__Directions__
As the answer, set down the lines below from the one containing "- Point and" through the one containing "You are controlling", exactly and inclusively, and no others.

__Available records__
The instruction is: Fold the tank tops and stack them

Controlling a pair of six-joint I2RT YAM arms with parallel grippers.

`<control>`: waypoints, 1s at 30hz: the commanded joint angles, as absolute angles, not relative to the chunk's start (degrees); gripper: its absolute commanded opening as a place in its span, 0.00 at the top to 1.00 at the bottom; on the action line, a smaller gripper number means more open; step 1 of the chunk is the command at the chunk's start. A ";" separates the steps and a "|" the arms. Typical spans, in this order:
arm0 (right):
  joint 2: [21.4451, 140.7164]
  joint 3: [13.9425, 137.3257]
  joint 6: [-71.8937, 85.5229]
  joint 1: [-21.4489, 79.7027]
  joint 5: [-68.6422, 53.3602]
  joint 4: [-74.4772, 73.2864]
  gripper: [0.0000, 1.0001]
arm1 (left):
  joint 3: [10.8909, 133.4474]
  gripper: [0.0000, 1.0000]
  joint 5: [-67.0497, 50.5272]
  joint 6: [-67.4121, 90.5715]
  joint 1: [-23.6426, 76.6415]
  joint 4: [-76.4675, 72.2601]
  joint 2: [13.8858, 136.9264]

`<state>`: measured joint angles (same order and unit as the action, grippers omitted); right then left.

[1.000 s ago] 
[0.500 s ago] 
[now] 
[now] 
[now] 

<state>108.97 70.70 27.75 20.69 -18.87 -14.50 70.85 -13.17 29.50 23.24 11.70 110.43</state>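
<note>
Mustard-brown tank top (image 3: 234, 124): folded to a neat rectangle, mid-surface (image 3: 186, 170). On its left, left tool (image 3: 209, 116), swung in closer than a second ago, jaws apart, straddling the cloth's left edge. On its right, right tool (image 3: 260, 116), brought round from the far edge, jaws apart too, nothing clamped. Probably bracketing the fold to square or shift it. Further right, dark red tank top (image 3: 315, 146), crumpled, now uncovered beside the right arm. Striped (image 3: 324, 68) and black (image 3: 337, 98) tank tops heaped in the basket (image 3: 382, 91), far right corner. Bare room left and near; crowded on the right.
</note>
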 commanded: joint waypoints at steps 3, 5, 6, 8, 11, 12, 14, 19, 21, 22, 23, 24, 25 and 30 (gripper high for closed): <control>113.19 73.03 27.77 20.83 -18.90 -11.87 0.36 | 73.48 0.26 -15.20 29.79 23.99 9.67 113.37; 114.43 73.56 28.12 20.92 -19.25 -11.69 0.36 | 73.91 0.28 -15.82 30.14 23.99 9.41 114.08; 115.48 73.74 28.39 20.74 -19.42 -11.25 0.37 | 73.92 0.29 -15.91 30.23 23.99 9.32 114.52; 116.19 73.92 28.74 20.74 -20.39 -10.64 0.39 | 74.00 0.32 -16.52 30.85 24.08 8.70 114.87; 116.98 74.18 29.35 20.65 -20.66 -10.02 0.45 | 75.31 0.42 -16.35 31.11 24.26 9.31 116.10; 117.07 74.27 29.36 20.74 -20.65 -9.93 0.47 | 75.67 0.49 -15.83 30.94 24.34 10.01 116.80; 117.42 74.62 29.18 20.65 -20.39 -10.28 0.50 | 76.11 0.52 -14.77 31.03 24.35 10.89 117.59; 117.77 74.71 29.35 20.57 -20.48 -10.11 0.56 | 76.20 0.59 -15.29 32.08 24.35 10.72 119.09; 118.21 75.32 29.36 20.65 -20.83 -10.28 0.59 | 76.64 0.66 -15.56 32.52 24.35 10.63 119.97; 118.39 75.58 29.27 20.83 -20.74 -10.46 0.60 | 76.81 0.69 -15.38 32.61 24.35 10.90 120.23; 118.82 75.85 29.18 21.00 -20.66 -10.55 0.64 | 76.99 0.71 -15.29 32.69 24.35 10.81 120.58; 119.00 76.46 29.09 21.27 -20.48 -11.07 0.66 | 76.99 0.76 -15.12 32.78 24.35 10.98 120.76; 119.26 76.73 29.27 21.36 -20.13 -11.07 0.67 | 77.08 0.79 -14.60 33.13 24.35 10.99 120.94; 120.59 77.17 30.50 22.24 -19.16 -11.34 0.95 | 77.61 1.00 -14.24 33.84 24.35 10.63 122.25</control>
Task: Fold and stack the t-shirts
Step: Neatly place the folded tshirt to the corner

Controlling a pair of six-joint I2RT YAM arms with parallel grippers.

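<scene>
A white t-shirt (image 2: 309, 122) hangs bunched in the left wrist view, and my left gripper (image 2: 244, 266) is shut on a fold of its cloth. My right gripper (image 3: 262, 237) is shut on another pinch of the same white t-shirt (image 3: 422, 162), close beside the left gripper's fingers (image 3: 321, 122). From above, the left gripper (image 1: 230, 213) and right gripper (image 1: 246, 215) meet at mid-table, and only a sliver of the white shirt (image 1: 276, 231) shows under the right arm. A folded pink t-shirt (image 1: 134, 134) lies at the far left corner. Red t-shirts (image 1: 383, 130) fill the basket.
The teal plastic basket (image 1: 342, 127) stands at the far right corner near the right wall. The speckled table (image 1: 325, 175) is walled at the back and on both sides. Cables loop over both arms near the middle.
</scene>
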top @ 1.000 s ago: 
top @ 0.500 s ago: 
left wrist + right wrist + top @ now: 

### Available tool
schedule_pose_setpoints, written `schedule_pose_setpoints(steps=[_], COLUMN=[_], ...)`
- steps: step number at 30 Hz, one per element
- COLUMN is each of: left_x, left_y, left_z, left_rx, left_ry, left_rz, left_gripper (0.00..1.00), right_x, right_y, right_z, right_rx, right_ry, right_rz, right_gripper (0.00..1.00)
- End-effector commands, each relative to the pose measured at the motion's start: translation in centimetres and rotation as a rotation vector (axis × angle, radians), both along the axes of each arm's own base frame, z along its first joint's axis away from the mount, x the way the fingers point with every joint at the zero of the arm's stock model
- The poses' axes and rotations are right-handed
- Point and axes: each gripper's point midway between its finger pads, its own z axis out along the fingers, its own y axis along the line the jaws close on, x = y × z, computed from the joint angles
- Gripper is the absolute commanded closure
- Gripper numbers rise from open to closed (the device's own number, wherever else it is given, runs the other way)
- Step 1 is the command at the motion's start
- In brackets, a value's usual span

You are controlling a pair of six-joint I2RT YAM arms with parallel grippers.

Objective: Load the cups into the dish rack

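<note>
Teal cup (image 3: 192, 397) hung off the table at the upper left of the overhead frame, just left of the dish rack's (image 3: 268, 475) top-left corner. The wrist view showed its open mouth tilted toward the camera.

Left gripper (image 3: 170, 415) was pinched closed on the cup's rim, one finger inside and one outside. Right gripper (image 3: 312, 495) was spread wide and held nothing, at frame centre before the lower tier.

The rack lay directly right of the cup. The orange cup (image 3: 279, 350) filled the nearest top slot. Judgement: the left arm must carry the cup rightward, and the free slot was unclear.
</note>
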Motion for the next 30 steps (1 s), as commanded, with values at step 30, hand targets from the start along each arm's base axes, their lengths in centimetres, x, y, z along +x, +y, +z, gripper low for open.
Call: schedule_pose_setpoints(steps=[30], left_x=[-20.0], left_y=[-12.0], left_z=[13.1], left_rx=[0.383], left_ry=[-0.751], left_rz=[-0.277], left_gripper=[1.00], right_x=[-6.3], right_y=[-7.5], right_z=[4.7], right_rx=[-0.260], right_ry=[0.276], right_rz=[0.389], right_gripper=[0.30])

__Final answer__
- Point and axes: each gripper's point midway between its finger pads, its own z axis out along the fingers, its own y axis along the line the jaws close on, x = y × z, computed from the joint angles
- Gripper is the absolute commanded closure
- Gripper numbers rise from open to closed (the device's own number, wherever else it is given, runs the other way)
- Step 1 is the command at the motion's start
- In brackets, a value's usual span

You are controlling a pair of six-joint I2RT YAM arms with parallel grippers.

Nothing remains to be added to the response.